# Lighting again, Metal Halide



## Rundie (Oct 2, 2007)

After messing around with various halagons and other forms of lighting for using while correcting paintwork I've decided to go for Metal Halide as it seems the in thing.
My question though is would a 70W Metal Halide unit be OK ? I've got a chance of one for a good price but wondered if the wattage is OK. I guess the beauty of these is the crispness of light more than anything?


----------



## Ultimate Shine (Jun 3, 2008)

being an electrician to trade and having fited both i would reccomend the 150w ones as the light is a lot better. The light from a metal halide is just the same as a 3m sun gun.

I have a supplier for these lights at a very good price let me know if you are interested?


----------



## Sam08ST (Oct 27, 2007)

Ive looked into these too, was thinking of upgrading my halogens:

http://www.screwfix.com/prods/14558...ing/Site-Lights/Double-Tripod-Site-Light-240V

Would there be a benefit if i bought the Metal Halide bulbs for this?


----------



## ianFRST (Sep 19, 2006)

ive not done a detail for a couple of weeks, but last time i did i had 3 double halogens running, was a hot day too, i nearly passed out with heat exhaustion :lol:

i want to try these too, been saying that for a while


----------



## German Taxi (Nov 6, 2007)

P4UL WRX said:


> being an electrician to trade and having fited both i would reccomend the 150w ones as the light is a lot better. The light from a metal halide is just the same as a 3m sun gun.
> 
> I have a supplier for these lights at a very good price let me know if you are interested?
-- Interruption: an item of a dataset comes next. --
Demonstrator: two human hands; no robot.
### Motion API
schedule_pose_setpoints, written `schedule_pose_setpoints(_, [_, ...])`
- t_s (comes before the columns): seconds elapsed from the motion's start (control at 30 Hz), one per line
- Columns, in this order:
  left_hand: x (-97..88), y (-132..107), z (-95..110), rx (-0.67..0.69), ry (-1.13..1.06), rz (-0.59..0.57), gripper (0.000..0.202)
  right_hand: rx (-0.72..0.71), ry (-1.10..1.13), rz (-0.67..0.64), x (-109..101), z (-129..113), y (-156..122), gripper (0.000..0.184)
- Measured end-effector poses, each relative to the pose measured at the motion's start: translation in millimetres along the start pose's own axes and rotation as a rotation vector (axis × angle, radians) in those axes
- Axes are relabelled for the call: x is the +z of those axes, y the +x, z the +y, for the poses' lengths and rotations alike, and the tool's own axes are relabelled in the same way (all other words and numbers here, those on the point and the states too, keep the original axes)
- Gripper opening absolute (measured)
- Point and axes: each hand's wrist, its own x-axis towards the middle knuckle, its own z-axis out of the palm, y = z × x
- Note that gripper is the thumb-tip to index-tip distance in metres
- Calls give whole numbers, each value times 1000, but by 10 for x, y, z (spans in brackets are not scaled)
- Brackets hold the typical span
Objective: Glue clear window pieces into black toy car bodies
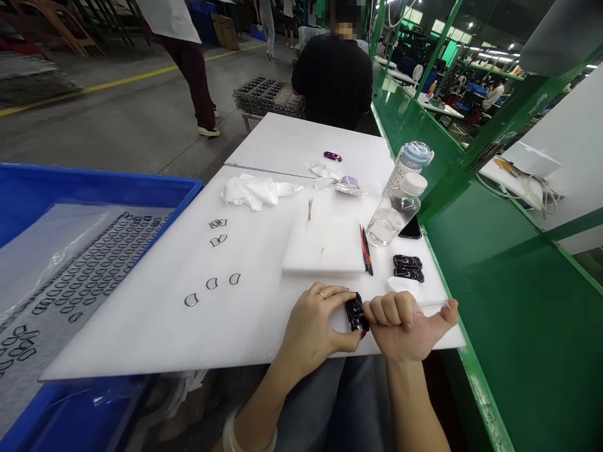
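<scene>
Currently, the left hand (320,321) is pinching a glossy black piece (354,310) just above the bench (245,336), its fingers closing on the upper and lower ends, so the piece is sitting between index finger and thumb. The right hand (406,323) is curling its fingers around a pale thin stick (432,304), its knuckles pointing at the piece's right side; whether they are touching it, I cannot tell.

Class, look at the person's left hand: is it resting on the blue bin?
No, the left hand holds a glossy black piece between its thumb and fingers.
</scene>
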Motion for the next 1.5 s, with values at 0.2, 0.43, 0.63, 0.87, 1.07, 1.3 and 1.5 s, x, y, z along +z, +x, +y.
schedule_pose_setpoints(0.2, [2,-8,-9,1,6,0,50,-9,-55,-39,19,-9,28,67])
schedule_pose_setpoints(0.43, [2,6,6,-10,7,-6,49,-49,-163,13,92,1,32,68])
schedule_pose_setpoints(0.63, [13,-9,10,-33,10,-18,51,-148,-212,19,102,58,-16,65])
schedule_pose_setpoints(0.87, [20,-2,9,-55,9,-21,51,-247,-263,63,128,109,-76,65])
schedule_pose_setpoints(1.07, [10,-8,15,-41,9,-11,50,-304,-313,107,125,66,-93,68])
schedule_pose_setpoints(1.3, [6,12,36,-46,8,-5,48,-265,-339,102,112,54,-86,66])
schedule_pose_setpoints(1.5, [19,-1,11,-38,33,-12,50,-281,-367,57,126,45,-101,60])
Hello, I'd lke to know more about these too please.

Was thinking of 150w halogen 'on-a-stick' like this:

http://www.diy.com/diy/jsp/bq/nav/n...efview=lister&ts=1218397625880&isSearch=false

but not sure if it would be of any use as it's 150w


----------



## Ultimate Shine (Jun 3, 2008)

You will need the complete fitting as there is balasts that start the lights up and they take time to heat up, they are just the same as HID lights for your car but i would have to enquire regarding the lamps as i know the 3m sun gun lamp is 4700k. I am on the case i will also find out if i can get waterproof units.


----------



## Jakedoodles (Jan 16, 2006)

Paul - I'd be interested. I'm having a unit built at the mo, and am looking for lighting. I'm using three sets of halogens at the mo, but they are clunky being on tripods etc.


----------



## Ultimate Shine (Jun 3, 2008)

i am on the case


----------



## Rundie (Oct 2, 2007)

P4UL WRX said:


> being an electrician to trade and having fited both i would reccomend the 150w ones as the light is a lot better. The light from a metal halide is just the same as a 3m sun gun.
> 
> I have a supplier for these lights at a very good price let me know if you are interested?
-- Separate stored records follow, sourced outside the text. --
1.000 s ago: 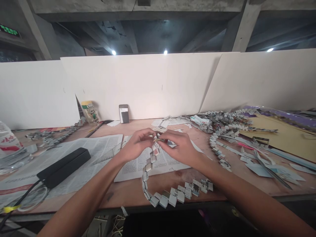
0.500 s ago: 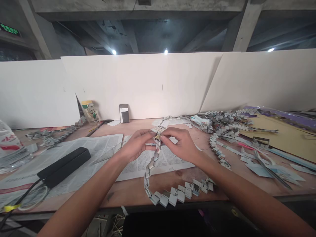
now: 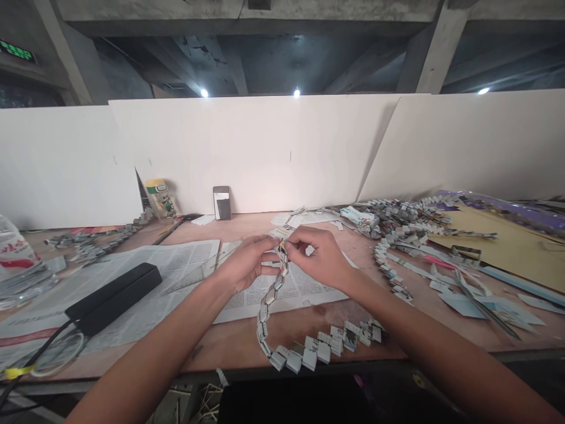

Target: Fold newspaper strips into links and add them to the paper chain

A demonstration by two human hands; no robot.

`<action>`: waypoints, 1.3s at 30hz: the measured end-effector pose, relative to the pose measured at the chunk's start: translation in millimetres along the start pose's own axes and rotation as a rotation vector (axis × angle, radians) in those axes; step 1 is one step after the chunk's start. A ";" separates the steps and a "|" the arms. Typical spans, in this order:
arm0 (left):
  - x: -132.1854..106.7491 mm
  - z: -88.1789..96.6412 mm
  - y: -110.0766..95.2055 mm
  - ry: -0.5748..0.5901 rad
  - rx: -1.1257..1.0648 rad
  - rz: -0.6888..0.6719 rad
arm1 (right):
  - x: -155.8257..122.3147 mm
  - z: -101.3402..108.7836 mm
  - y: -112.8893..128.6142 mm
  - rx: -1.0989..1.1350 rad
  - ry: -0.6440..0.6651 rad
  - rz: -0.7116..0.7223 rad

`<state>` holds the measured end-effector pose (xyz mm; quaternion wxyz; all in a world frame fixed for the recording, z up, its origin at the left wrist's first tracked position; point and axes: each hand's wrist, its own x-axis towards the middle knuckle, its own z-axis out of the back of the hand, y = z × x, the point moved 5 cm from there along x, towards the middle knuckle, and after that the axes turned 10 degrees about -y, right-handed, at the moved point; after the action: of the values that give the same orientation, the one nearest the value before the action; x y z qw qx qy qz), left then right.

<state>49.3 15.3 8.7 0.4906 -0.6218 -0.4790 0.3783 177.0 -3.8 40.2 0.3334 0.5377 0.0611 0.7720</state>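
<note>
A zigzag chain of folded newspaper strips [image 3: 263,330] hangs from my fingers, curves down and lies along the table's front edge to the right. My left hand [image 3: 247,262] pinches its upper end between thumb and fingertips, lower fingers behind it. From the other side, my right hand [image 3: 318,254] grips the same end, thumb and index finger closed. The fingertips of both hands nearly meet, hiding most of the topmost link. Under the hands lie sheets of printed newspaper [image 3: 247,303].
A black power adapter [image 3: 115,297] and a plastic bottle [image 3: 20,265] are at left. Behind stand a yellow-lidded jar [image 3: 161,199] and a phone [image 3: 222,204] against white boards [image 3: 251,153]. At right lie heaped paper chains [image 3: 397,215], scissors [image 3: 485,306] and paper scraps.
My right hand's fingers have curled slightly and shifted at the chain's end. The left hand has barely moved, and the hanging chain has swayed a little.
</note>
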 end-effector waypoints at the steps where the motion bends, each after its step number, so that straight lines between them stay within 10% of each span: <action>1: 0.8 0.9 0.7 -0.010 -0.002 0.005 | 0.2 -0.4 -1.1 0.011 0.014 -0.013; 39: 11.1 6.5 18.5 -0.090 -0.034 -0.071 | 8.4 -11.6 -30.3 -0.085 0.178 -0.127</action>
<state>50.2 26.5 -10.8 0.4710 -0.5950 -0.5286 0.3804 178.9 27.4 28.3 0.3975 0.4473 0.0914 0.7960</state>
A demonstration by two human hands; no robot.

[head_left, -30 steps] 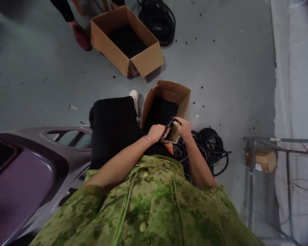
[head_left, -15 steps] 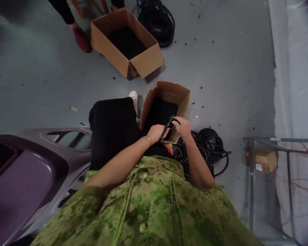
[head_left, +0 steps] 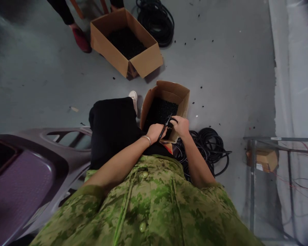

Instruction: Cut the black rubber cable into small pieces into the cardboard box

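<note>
co-worker [head_left: 79,36] cropped, box contents [head_left: 160,109] — perhaps pellets

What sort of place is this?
Probably a small workshop for cutting cable: a grey concrete floor strewn with black bits, two open brown cardboard boxes of small black pieces, and loose coils of black cable. The left hand holds dark scissors; the right hand holds a black cable end.

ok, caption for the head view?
Left hand with scissors, right hand with black tubing, over a cardboard box of black pieces.
</note>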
Would be interested in a price for the 150w but have now got a 70w unit due but it's only cost me a fiver brand new :thumb:
Same as this one, not for outdoor use but can rush it under cover if required, will try it out and see what it's like. The bulb is a tenner BTW, twice the cost of the unit:lol:

http://www.screwfix.com/search.do;j...=Robus+HID+Rectangular+Spotlight+70W&x=10&y=2

The bulb is rated at 4000k so would they be much different?


----------



## Rundie (Oct 2, 2007)

Got mine yesterday, 70w metal halide, excellent bit of kit !! Such a pure light and shows everything.
These are cheaper and cooler running than halogens too which is a bonus. Can't see that 150w is going to be much of an improvement TBH ?

The guy I got this from has a couple left, very cheap price compared to the screwfix link above. If anyone is interested I'm happy to pass on his contact details, it'll do him a favour clearing the last two and do someone a favour on here too :thumb:


----------



## kk1966 (Aug 8, 2007)

I would definitely recommend MH for the clarity and crispness of light that they give out.
The one thing that is hard to explain without actually experiencing it is the way they show the true colours of pearlescent paint. A car that is under only MH with no natural light will shimmer through the whole range of colours present in its make up.

Below is a photo i took during a detail on a Mystic Blue e46 M3 the other day which shows a combination of ceiling mounted MH and tripod mounted halogen. Spot which is which?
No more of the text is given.